:: What you are asked to do ::
Please output the data exactly, without omitting anything.

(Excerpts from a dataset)
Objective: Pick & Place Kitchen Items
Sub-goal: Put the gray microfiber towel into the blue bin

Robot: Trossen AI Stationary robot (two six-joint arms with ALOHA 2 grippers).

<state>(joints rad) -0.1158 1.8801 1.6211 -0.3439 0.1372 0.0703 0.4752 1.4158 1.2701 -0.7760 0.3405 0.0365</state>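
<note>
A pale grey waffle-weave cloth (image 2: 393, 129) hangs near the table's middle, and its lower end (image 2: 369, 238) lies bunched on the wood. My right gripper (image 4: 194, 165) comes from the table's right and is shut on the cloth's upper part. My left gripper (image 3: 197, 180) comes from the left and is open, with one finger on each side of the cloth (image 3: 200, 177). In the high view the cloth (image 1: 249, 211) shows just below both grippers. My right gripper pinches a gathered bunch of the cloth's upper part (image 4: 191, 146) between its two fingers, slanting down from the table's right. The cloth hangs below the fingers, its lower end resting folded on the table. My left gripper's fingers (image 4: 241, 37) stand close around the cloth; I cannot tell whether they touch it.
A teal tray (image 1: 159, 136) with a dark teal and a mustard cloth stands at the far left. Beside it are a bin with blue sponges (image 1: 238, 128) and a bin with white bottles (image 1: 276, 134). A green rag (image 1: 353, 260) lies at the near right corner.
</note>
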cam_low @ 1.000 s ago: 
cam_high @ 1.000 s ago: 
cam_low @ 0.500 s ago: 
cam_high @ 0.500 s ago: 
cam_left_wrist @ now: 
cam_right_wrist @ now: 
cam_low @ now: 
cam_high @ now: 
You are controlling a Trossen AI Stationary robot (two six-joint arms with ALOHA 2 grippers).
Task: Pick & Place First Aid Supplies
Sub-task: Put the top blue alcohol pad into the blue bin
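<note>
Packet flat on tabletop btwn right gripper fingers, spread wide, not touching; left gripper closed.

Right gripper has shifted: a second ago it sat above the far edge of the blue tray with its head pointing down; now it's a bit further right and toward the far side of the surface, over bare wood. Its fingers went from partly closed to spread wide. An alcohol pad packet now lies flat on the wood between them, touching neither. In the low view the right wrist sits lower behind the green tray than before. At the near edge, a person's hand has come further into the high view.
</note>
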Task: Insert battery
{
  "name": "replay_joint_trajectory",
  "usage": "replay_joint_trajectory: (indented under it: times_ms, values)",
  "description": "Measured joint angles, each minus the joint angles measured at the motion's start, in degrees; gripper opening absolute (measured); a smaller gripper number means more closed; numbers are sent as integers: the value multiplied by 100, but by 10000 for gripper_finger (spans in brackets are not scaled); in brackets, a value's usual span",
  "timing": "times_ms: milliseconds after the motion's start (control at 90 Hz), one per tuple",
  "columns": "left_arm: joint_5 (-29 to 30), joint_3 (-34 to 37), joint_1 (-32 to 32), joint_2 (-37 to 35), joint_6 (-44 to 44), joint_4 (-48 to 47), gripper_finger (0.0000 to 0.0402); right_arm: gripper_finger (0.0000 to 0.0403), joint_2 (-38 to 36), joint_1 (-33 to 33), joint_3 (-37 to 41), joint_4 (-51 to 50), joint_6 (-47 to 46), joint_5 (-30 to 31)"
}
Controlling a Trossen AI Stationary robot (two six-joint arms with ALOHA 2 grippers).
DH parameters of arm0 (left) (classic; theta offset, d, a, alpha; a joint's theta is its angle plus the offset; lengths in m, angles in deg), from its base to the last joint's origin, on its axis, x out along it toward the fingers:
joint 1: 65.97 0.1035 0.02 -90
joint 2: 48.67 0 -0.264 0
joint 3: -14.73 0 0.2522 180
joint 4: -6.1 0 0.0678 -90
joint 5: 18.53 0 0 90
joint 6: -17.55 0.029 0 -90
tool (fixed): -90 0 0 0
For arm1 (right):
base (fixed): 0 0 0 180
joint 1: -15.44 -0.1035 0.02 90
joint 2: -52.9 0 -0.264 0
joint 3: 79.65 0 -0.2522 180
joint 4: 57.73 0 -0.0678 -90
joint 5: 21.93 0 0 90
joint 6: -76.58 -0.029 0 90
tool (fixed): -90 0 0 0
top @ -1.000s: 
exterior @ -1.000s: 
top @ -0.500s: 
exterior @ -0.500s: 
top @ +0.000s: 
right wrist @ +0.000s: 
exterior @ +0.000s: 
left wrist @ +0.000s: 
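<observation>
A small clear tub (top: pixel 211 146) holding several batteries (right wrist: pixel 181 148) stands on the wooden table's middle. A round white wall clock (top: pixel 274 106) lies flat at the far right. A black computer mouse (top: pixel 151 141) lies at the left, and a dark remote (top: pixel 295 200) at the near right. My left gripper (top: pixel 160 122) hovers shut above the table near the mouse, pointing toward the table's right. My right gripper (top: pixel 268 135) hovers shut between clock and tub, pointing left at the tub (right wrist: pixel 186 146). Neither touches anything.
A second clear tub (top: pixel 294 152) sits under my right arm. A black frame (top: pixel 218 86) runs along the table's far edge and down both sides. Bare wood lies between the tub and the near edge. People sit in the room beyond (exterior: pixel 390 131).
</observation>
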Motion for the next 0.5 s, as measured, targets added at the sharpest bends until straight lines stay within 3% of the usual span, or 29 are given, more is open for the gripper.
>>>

:: Task response ::
Objective: Pick & Place Kitchen Items
Sub-goal: Put the gray microfiber towel into the blue bin

Robot: Trossen AI Stationary robot (two six-joint arms with ALOHA 2 grippers).

<state>(joints rad) -0.1158 1.8801 1.6211 -0.3439 0.1372 0.0703 0.4752 1.4158 1.2701 -0.7760 0.3405 0.0365</state>
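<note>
A pale grey waffle-weave cloth (image 2: 393, 129) hangs near the table's middle, and its lower end (image 2: 369, 238) lies bunched on the wood. My right gripper (image 4: 194, 165) comes from the table's right and is shut on the cloth's upper part. My left gripper (image 3: 197, 180) comes from the left and is open, with one finger on each side of the cloth (image 3: 200, 177). In the high view the cloth (image 1: 249, 211) shows just below both grippers. My right gripper pinches a gathered bunch of the cloth's upper part (image 4: 191, 146) between its two fingers, slanting down from the table's right. The cloth hangs below the fingers, its lower end resting folded on the table. My left gripper's fingers (image 4: 241, 37) stand close around the cloth; I cannot tell whether they touch it.
A teal tray (image 1: 159, 136) with a dark teal and a mustard cloth stands at the far left. Beside it are a bin with blue sponges (image 1: 238, 128) and a bin with white bottles (image 1: 276, 134). A green rag (image 1: 353, 260) lies at the near right corner.
</note>
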cam_low @ 1.000 s ago: 
cam_high @ 1.000 s ago: 
cam_low @ 0.500 s ago: 
cam_high @ 0.500 s ago: 
cam_left_wrist @ now: 
cam_right_wrist @ now: 
cam_low @ now: 
cam_high @ now: 
You are controlling a Trossen AI Stationary robot (two six-joint arms with ALOHA 2 grippers).
Task: Pick & Place First Aid Supplies
Sub-task: Put the top blue alcohol pad into the blue bin
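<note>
Packet flat on tabletop btwn right gripper fingers, spread wide, not touching; left gripper closed.

Right gripper has shifted: a second ago it sat above the far edge of the blue tray with its head pointing down; now it's a bit further right and toward the far side of the surface, over bare wood. Its fingers went from partly closed to spread wide. An alcohol pad packet now lies flat on the wood between them, touching neither. In the low view the right wrist sits lower behind the green tray than before. At the near edge, a person's hand has come further into the high view.
</note>
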Task: Insert battery
{
  "name": "replay_joint_trajectory",
  "usage": "replay_joint_trajectory: (indented under it: times_ms, values)",
  "description": "Measured joint angles, each minus the joint angles measured at the motion's start, in degrees; gripper opening absolute (measured); a smaller gripper number means more closed; numbers are sent as integers: the value multiplied by 100, but by 10000 for gripper_finger (spans in brackets are not scaled); in brackets, a value's usual span",
  "timing": "times_ms: milliseconds after the motion's start (control at 90 Hz), one per tuple",
  "columns": "left_arm: joint_5 (-29 to 30), joint_3 (-34 to 37), joint_1 (-32 to 32), joint_2 (-37 to 35), joint_6 (-44 to 44), joint_4 (-48 to 47), gripper_finger (0.0000 to 0.0402); right_arm: gripper_finger (0.0000 to 0.0403), joint_2 (-38 to 36), joint_1 (-33 to 33), joint_3 (-37 to 41), joint_4 (-51 to 50), joint_6 (-47 to 46), joint_5 (-30 to 31)"
}
Controlling a Trossen AI Stationary robot (two six-joint arms with ALOHA 2 grippers).
DH parameters of arm0 (left) (classic; theta offset, d, a, alpha; a joint's theta is its angle plus the offset; lengths in m, angles in deg), from its base to the last joint's origin, on its axis, x out along it toward the fingers:
joint 1: 65.97 0.1035 0.02 -90
joint 2: 48.67 0 -0.264 0
joint 3: -14.73 0 0.2522 180
joint 4: -6.1 0 0.0678 -90
joint 5: 18.53 0 0 90
joint 6: -17.55 0.029 0 -90
tool (fixed): -90 0 0 0
For arm1 (right):
base (fixed): 0 0 0 180
joint 1: -15.44 -0.1035 0.02 90
joint 2: -52.9 0 -0.264 0
joint 3: 79.65 0 -0.2522 180
joint 4: 57.73 0 -0.0678 -90
joint 5: 21.93 0 0 90
joint 6: -76.58 -0.029 0 90
tool (fixed): -90 0 0 0
top @ -1.000s: 
exterior @ -1.000s: 
top @ -0.500s: 
exterior @ -0.500s: 
top @ +0.000s: 
right wrist @ +0.000s: 
exterior @ +0.000s: 
left wrist @ +0.000s: 
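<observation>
A small clear tub (top: pixel 211 146) holding several batteries (right wrist: pixel 181 148) stands on the wooden table's middle. A round white wall clock (top: pixel 274 106) lies flat at the far right. A black computer mouse (top: pixel 151 141) lies at the left, and a dark remote (top: pixel 295 200) at the near right. My left gripper (top: pixel 160 122) hovers shut above the table near the mouse, pointing toward the table's right. My right gripper (top: pixel 268 135) hovers shut between clock and tub, pointing left at the tub (right wrist: pixel 186 146). Neither touches anything.
A second clear tub (top: pixel 294 152) sits under my right arm. A black frame (top: pixel 218 86) runs along the table's far edge and down both sides. Bare wood lies between the tub and the near edge. People sit in the room beyond (exterior: pixel 390 131).
</observation>
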Motion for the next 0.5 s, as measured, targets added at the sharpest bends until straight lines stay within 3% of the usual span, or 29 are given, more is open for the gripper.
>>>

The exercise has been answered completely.